### PROBLEM DETAILS:
Return all the data exactly, keeping the pictures out.
━━━ GIVEN INFORMATION ━━━
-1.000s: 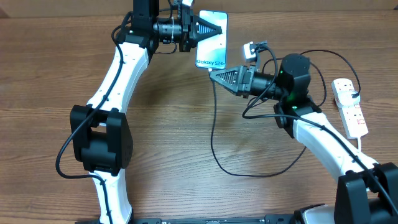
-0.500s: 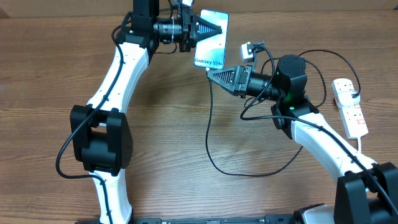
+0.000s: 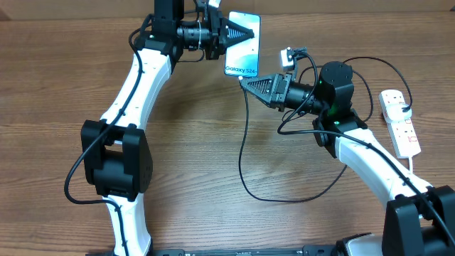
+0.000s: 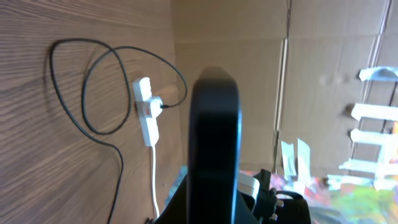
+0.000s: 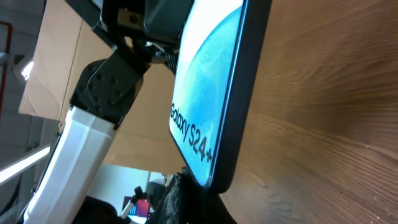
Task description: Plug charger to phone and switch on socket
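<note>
The phone is held up off the table at the back, its lit blue "Galaxy S24+" screen facing up, with my left gripper shut on its upper end. In the left wrist view the phone shows edge-on between the jaws of the left gripper. My right gripper is shut on the charger's plug end, right at the phone's bottom edge. The plug tip itself is hidden behind the phone and the right gripper. The black charger loops across the table to the white socket at the right.
The socket lies flat with its white cord trailing toward the front right. The black cable forms wide loops on the wooden table. A cardboard wall stands behind the table.
Half a second ago the phone's lower end and my right gripper sat slightly further left. Both have shifted back right to about where they were a second ago.
</note>
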### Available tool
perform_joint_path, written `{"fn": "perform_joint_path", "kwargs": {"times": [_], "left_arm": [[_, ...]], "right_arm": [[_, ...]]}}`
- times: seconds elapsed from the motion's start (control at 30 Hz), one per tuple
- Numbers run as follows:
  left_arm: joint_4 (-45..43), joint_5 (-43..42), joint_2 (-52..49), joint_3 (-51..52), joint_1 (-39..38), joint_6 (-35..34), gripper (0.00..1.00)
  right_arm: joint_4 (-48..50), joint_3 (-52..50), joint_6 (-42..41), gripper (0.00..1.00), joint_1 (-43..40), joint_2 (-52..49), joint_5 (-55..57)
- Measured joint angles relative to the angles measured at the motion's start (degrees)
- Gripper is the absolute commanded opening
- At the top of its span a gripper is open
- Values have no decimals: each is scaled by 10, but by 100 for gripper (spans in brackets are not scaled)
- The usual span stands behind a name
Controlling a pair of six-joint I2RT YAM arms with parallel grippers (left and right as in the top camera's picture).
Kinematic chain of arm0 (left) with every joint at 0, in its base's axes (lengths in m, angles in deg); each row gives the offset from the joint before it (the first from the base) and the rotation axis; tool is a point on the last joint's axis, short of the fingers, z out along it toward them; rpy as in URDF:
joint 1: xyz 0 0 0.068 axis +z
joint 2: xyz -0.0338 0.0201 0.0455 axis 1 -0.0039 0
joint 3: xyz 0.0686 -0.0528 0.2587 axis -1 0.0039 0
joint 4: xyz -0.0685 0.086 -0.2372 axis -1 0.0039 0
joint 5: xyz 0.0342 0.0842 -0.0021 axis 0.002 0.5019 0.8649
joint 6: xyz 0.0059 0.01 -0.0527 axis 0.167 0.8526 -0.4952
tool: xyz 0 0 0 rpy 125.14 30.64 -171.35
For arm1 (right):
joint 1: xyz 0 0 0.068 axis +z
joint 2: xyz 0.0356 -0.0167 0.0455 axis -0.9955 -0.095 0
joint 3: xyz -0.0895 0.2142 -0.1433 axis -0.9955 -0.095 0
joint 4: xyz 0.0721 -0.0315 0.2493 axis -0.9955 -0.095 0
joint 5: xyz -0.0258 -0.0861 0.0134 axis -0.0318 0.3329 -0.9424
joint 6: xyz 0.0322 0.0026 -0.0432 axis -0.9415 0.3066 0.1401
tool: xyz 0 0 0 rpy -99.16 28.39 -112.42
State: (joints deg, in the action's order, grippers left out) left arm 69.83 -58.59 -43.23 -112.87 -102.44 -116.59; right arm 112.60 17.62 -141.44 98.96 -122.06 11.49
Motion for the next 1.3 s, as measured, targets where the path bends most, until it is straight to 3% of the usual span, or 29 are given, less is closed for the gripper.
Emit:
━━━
### ANSWER SPACE:
-1.000s: 
-0.500s: 
+0.000s: 
+0.000s: 
+0.000s: 
Task description: Plug charger to phone and switch on socket
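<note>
The phone is held up off the table at the back, its lit blue "Galaxy S24+" screen facing up, with my left gripper shut on its upper end. In the left wrist view the phone shows edge-on between the jaws of the left gripper. My right gripper is shut on the charger's plug end, right at the phone's bottom edge. The plug tip itself is hidden behind the phone and the right gripper. The black charger loops across the table to the white socket at the right.
The socket lies flat with its white cord trailing toward the front right. The black cable forms wide loops on the wooden table. A cardboard wall stands behind the table.
Half a second ago the phone's lower end and my right gripper sat slightly further left. Both have shifted back right to about where they were a second ago.
</note>
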### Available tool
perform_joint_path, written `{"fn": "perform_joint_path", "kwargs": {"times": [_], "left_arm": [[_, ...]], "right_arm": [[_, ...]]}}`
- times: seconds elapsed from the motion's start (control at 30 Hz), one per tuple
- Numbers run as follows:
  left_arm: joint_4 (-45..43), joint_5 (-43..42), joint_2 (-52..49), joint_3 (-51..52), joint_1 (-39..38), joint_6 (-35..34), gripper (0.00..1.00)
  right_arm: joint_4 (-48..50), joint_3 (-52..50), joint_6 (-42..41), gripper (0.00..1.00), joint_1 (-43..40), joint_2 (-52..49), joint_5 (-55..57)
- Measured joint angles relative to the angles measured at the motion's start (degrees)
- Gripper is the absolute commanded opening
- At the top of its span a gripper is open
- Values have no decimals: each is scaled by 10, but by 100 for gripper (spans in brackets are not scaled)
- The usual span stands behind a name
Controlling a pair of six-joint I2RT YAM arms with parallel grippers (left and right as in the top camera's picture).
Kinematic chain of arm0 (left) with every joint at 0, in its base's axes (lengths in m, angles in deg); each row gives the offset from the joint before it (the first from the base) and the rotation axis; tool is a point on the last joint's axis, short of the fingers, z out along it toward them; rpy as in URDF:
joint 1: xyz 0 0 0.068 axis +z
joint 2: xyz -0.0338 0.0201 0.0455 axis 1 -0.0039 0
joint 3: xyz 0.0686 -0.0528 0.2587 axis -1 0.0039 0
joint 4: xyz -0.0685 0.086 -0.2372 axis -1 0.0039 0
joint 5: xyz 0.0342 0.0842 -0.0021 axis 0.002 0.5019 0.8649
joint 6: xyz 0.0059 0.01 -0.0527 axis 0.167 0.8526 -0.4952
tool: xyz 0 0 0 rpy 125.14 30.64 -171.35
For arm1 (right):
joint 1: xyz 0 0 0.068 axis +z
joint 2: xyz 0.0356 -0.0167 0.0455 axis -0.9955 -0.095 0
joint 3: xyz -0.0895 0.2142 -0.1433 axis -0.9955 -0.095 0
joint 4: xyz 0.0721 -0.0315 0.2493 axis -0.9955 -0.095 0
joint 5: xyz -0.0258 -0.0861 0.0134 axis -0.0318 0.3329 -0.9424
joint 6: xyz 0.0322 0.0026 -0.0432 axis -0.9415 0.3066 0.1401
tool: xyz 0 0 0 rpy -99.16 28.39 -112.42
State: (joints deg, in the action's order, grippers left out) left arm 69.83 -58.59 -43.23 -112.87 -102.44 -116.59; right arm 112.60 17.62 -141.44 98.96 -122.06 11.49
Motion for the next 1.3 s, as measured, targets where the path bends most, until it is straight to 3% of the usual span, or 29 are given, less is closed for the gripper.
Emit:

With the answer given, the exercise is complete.